Los consumidores cambian sus hábitos de compra y, hoy en día, según un informe de Gelt, no les importa cambiar de marca, comprar en más de un establecimiento y sobre todo, quieren ahorrar.
Los hábitos de compra en España han cambiado de forma notable en los últimos años. La presión económica y la transformación del gran consumo han reforzado el peso de la marca en las decisiones del comprador: hoy representa cerca del 50% del valor que el consumidor asigna a un producto, frente al poco más del 40% de hace unos años, según un estudio de Gelt, compañía especializada en cashback.
Sin embargo, esta mayor consideración no se traduce en fidelidad. El consumidor actual es mucho más infiel: uno de cada tres compradores afirma estar muy abierto a probar alternativas en su próxima compra, una tendencia aún mayor entre los jóvenes de 18 a 24 años. El motivo principal es el precio: seis de cada diez señalan el coste como la razón determinante para abandonar una marca.
La cultura del ahorro se ha asentado. Según Gelt, el 77% de los compradores presta más atención a precios y promociones, y el 62% compara y visita más establecimientos para encontrar mejores ofertas. Las promociones y la marca blanca continúan ganando peso, impulsando una compra más planificada y racional.
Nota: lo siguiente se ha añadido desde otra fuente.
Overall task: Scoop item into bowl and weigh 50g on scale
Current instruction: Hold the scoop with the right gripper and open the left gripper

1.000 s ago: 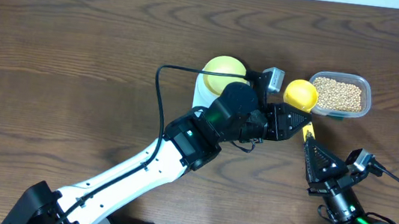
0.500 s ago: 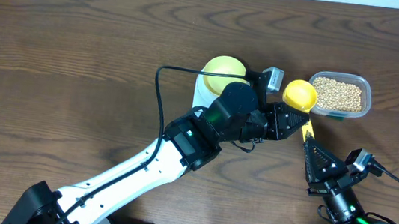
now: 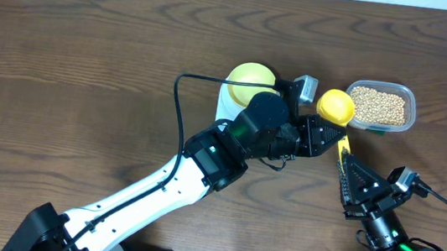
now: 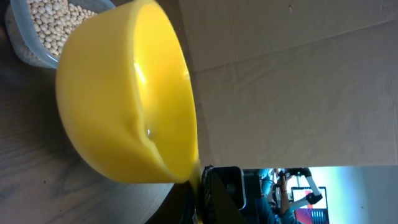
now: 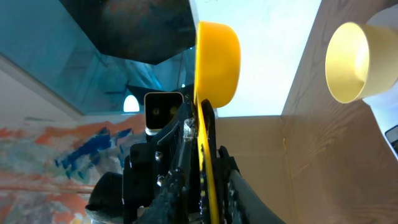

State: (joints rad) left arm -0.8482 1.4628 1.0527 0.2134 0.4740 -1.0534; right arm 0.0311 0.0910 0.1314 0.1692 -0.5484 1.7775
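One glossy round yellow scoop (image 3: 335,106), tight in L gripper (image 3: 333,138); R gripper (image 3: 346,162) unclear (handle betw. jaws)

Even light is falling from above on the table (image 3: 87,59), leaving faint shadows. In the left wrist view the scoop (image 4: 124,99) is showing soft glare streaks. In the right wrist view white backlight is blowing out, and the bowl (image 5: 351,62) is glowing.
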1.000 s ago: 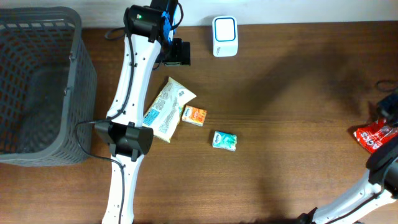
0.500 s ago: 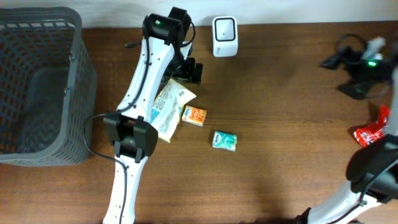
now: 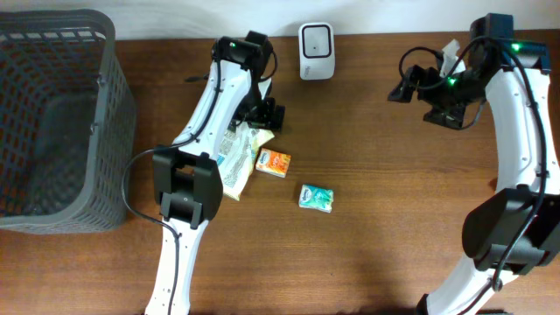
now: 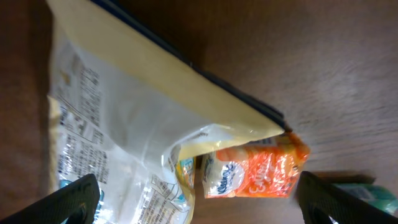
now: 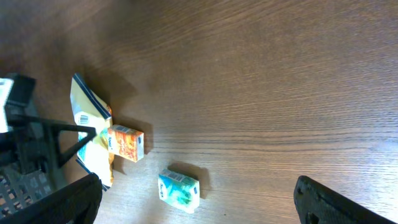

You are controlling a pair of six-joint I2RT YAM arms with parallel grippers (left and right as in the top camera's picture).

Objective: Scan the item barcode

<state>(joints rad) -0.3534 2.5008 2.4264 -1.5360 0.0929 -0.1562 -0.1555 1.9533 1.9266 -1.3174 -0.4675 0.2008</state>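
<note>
A cream snack bag (image 3: 234, 153), an orange tissue pack (image 3: 274, 163) and a green tissue pack (image 3: 316, 198) lie on the wooden table. The white scanner (image 3: 316, 39) stands at the back edge. My left gripper (image 3: 267, 116) hovers open over the bag's top corner. In the left wrist view the bag (image 4: 124, 124) and the orange pack (image 4: 255, 171) lie between the wide fingers of that gripper (image 4: 196, 205), untouched. My right gripper (image 3: 404, 90) hangs open and empty high over the right half. Its own view shows that gripper (image 5: 199, 202) above the green pack (image 5: 179, 190), with the orange pack (image 5: 126, 143) further left.
A grey mesh basket (image 3: 52, 122) fills the left end of the table. The left arm (image 3: 206, 114) reaches from the front edge up over the bag. The right arm (image 3: 525, 131) arcs along the right side.
The right arm swung in from the right edge to the upper right of the table with its jaws opened. The left gripper shifted right and forward over the bag's corner.
</note>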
Salud y calidad, prioridades crecientes
Este foco en el ahorro convive con una mayor preocupación por la salud y la calidad, especialmente entre las mujeres, que declaran reducir el consumo de ultraprocesados, revisar ingredientes y preferir alternativas más saludables. Aunque los hombres se muestran más reticentes a modificar algunos hábitos, el consumidor medio está dispuesto a pagar entre un 5% y un 10% más por productos de mayor calidad, frescos y saludables si percibe un beneficio claro.
Los Boomers se muestran incluso dispuestos a asumir subidas de hasta un 20% a cambio de más sabor y frescura.
La confianza en la marca sigue siendo un elemento decisivo, especialmente entre mujeres y Boomers. El sabor se consolida como clave: para muchos, la mejora sensorial debe justificar cualquier sobreprecio. También se valoran promociones sencillas, visibles y con gratificación inmediata, como descuentos directos o cashback, frente a programas complejos basados en puntos.
Un consumidor más digital y omnicanal
El recorrido de compra se ha vuelto más digital: el consumidor compara precios online, revisa opiniones, consulta folletos digitales y planifica la compra. En tienda, utiliza el móvil para escanear códigos y verificar promociones.
Esta omnicanalidad combina conveniencia digital y experiencia física, y puede aportar incrementos de hasta un 15% en ingresos cuando se ejecuta bien.
El reto de las marcas: fidelizar en un mercado infiel
La fidelización es uno de los grandes desafíos del sector. Un ejemplo es el de una empresa cárnica con una penetración cercana al 90% de los hogares, que colaboró con Gelt para reforzar su relación con el consumidor. El punto de partida reflejaba la tendencia general: solo el 35% de los compradores era realmente leal, mientras que el 65% variaba según precio y promociones.
La estrategia se basó en campañas segmentadas en televisión, redes sociales, medios digitales y exteriores, además de activaciones en punto de venta y aplicaciones de cashback para captar a compradores sin preferencia clara. Los resultados fueron significativos: la marca aumentó un 11% su base de nuevos compradores, logró tasas de recompra del 84% y el 64% de los consumidores mejoró su opinión tras participar en las promociones.
“El cliente no quiere esperar meses para ver recompensa”, explica Guillermo Peña, Global Revenue director de Gelt. Las marcas que integran datos, ofrecen promociones relevantes y cuidan todos los puntos de contacto consiguen no solo ganar presencia en el lineal, sino convertirse en la elección natural cada vez que el comprador se sitúa frente a la estantería o la pantalla.